“You could have gone, you know. I would have been fine by myself,” I say, knowing full well I’d rather have her here with me to help calm my nerves since I can’t be at the race.
“What? And leave your pregnant ass behind? Nope. Not gonna happen.” She smiles as she lifts her wine glass to her lips. “Besides, someone had to stay here and guard the wine cabinet.”
“Guard it or deplete it?” I ask with a raise of my eyebrows that gets a laugh from her followed by a guilty shrug.
“What good is it if it’s not consumed?”
“True,” I muse, shifting on the couch when a sharp pain hits my lower back. As much as I try to hide the wince, it doesn’t go unnoticed by Haddie. I grit my teeth and ride it out as my stomach rolls again and fight the wave of nausea that temporarily holds my body hostage.
“You okay?” Haddie asks. She shifts to get up and move over to me, but I stop her with a wave of my hand as I take a deep breath and plaster a fraudulent smile on my lips.
“Yeah. The baby’s not too thrilled about something I ate, I think,” I lie, talking myself into it when I know it’s most likely the stress over everything: the tape, Zander, the race. Too many things at once.
“Uh-huh,” she says in that way that tells me she’s not buying my story. “It doesn’t have anything to do with the phone call about Zander or the—”
The ring of my cell cuts her off and I scramble to answer it, fumbling my phone even though it’s in my hand. I just really need to hear Colton’s voice to quiet everything in my head.
“Colton?” I sound desperate but I don’t care.
“Hey sweetheart. I’m just about to get strapped in but I wanted to call real quick and tell you I love you,” he says, voice gruff, the sound of chaos all around him in the background.
“I love you too,” I murmur into the phone followed by an audible sigh.
“You okay?” he asks. It sounds as though he is searching to understand the caution in my response.
The tears sting the backs of my eyes as I nod my head before I realize he can’t see me. I swallow over the lump in my throat. “Yes. It’s race day. You know how nervous I get.” And technically I’m not lying to him. I do get nervous, but it’s the other things about Zander I desperately need to share that I can’t before he gets on the track.
Things I can't have mulling around in his head when he's supposed to be concentrating on the race.
“I’m going to be fine, Ry. In fact, I’m going to win and then rush home to get my victory kiss from you and claim my checkered flag.”
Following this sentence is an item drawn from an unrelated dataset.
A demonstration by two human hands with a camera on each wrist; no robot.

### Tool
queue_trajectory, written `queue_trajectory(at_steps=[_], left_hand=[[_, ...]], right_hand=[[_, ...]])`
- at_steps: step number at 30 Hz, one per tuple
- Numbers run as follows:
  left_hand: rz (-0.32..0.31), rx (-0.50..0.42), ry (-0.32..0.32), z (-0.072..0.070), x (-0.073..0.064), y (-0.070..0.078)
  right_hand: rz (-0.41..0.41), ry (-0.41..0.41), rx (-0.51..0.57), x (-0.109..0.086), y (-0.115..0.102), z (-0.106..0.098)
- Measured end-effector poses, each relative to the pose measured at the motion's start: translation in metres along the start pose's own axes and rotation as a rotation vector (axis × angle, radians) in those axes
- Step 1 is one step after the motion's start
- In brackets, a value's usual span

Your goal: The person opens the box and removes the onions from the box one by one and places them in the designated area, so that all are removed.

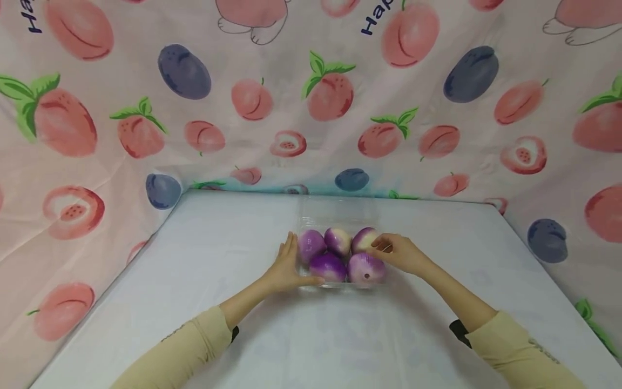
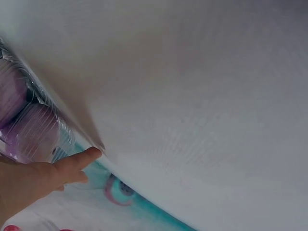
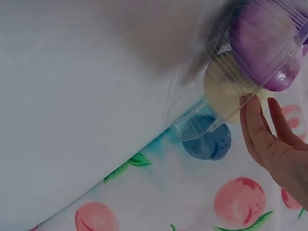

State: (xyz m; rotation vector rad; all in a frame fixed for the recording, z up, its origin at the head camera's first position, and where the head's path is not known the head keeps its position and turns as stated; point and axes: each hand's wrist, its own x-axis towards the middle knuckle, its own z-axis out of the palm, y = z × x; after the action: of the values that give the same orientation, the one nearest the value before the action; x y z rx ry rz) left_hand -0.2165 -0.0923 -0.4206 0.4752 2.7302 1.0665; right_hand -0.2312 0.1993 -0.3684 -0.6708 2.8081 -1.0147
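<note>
Five round purple-and-white vegetables that look like turnips, among them a front left one (image 1: pixel 328 267), a front right one (image 1: pixel 366 268) and a back right one (image 1: pixel 363 239), sit in a clear plastic box (image 1: pixel 335 284). Its lid (image 1: pixel 337 208) is folded open behind. My left hand (image 1: pixel 285 270) rests against the box's left side, fingers straight toward the back and thumb along the front edge. At the right side, my right hand (image 1: pixel 400 253) has loosely bent fingers, with thumb and fingertips apart beside the back right turnip. In the right wrist view its fingertips (image 3: pixel 249 103) reach the box's rim.
A white table (image 1: pixel 233 340) carries the box near its middle. Behind it and at both sides hangs a cloth (image 1: pixel 291 32) printed with peaches and blue fruit. The table's back edge lies just past the open lid.
</note>
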Motion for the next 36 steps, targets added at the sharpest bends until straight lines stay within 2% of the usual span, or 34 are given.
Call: queue_trajectory(at_steps=[4,8,16,23,31,36], left_hand=[[-0.007,-0.012,0.012,-0.001,-0.003,-0.001],[-0.009,-0.014,0.018,-0.001,-0.004,-0.004],[-0.01,-0.018,0.004,-0.001,-0.005,-0.005],[-0.02,-0.021,0.012,-0.004,-0.004,-0.005],[-0.019,-0.01,0.014,-0.002,-0.003,-0.003],[-0.008,-0.002,0.004,0.0,-0.001,-0.002]], right_hand=[[-0.086,-0.006,-0.049,0.0,-0.004,0.004],[-0.106,-0.011,-0.084,0.001,-0.005,0.007],[-0.047,-0.045,-0.155,-0.002,-0.005,0.009],[-0.065,-0.034,-0.195,0.001,-0.005,0.012],[-0.034,0.009,-0.226,0.001,-0.008,0.014],[-0.016,0.009,-0.256,-0.001,-0.01,0.013]])
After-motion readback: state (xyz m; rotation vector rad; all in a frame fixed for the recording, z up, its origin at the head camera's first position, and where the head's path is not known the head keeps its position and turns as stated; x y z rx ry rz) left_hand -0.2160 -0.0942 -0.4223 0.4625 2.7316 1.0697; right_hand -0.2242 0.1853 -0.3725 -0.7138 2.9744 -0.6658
My mind flashes to my cache of checkered-flag panties—my unofficial yet Colton-approved race day uniform. The underwear I have worn every race day since that first one in St. Petersburg so very long ago.
Just like the ones I’m wearing right now.
“Smooth one, Ace.” I laugh, feeling a tad better even though his words do nothing to abate my unease when I see him on television going two hundred plus miles an hour, wedged between a concrete barrier and another mass of metal.
“You like that?” He chuckles. “You wearing them?”
“You better win and rush home so you can find out for yourself.”
“Hot damn.”
“Be safe,” I reiterate as I hear Becks call his name in the background.
“Always.” I know that cocky grin is on his face, and his certainty allows me to breathe a little easier.
“Okay.”
“Hey Ryles?” he says just as I’m about to pull the phone away from my ear.
“Yeah?”
“I race you.” And I can hear his laugh as he hangs up the phone, but the feeling those words evoke stay long after the line goes dead. I sit there with my phone clutched to my chest and send a little prayer into the universe to let him come back whole and safe to me.
“You okay?” Haddie asks softly.
“I’ll tell him about Zander when he gets home,” I say as if I need to justify my actions.
“Radio check, One. Two. Three.” The radio comes to life as Colton’s spotter calls out and immediately distracts us from our conversation.
“Radio check, A, B, C,” Colton says, and for the first time in what feels like hours, a smile lights up my face.
But the low ache deep in my belly stays constant. The ball of tension sitting in my chest only increases as the familiar call is made on the television, “Gentlemen, start your engines.”
FUCK, IT’S HOT.
My fire suit is plastered to my skin. Sweat soaks my gloves. My hands cramp from gripping the wheel. My body aches from fatigue.
But victory is so damn close I can almost taste it.
Get out of the goddamn way, Mason!
His car is slower, his lap time slipping by a few tenths, and yet every time I try to swerve around him to move up from third place position, he moves to cut me off.
Fucking prick.
“Patience, Wood.” Becks’s voice comes through the radio loud and clear.
“Fuck that. He’s slower. Needs to move,” I say as the force of the backside of turn four exerts pressure into my voice.
I pass the start/finish line. Four more to go.
“He’s low on fuel,” Becks says, his way to try and calm me down, buy some time so I don’t push the car too hard, too fast, and burn it up with the endgame in sight. And he knows I know this. Knows we both want the same fucking thing. But he also knows I’m getting amped up on the end of the race adrenaline and might lose sight of the specifics.
“We good?” I ask referring to our fuel supply.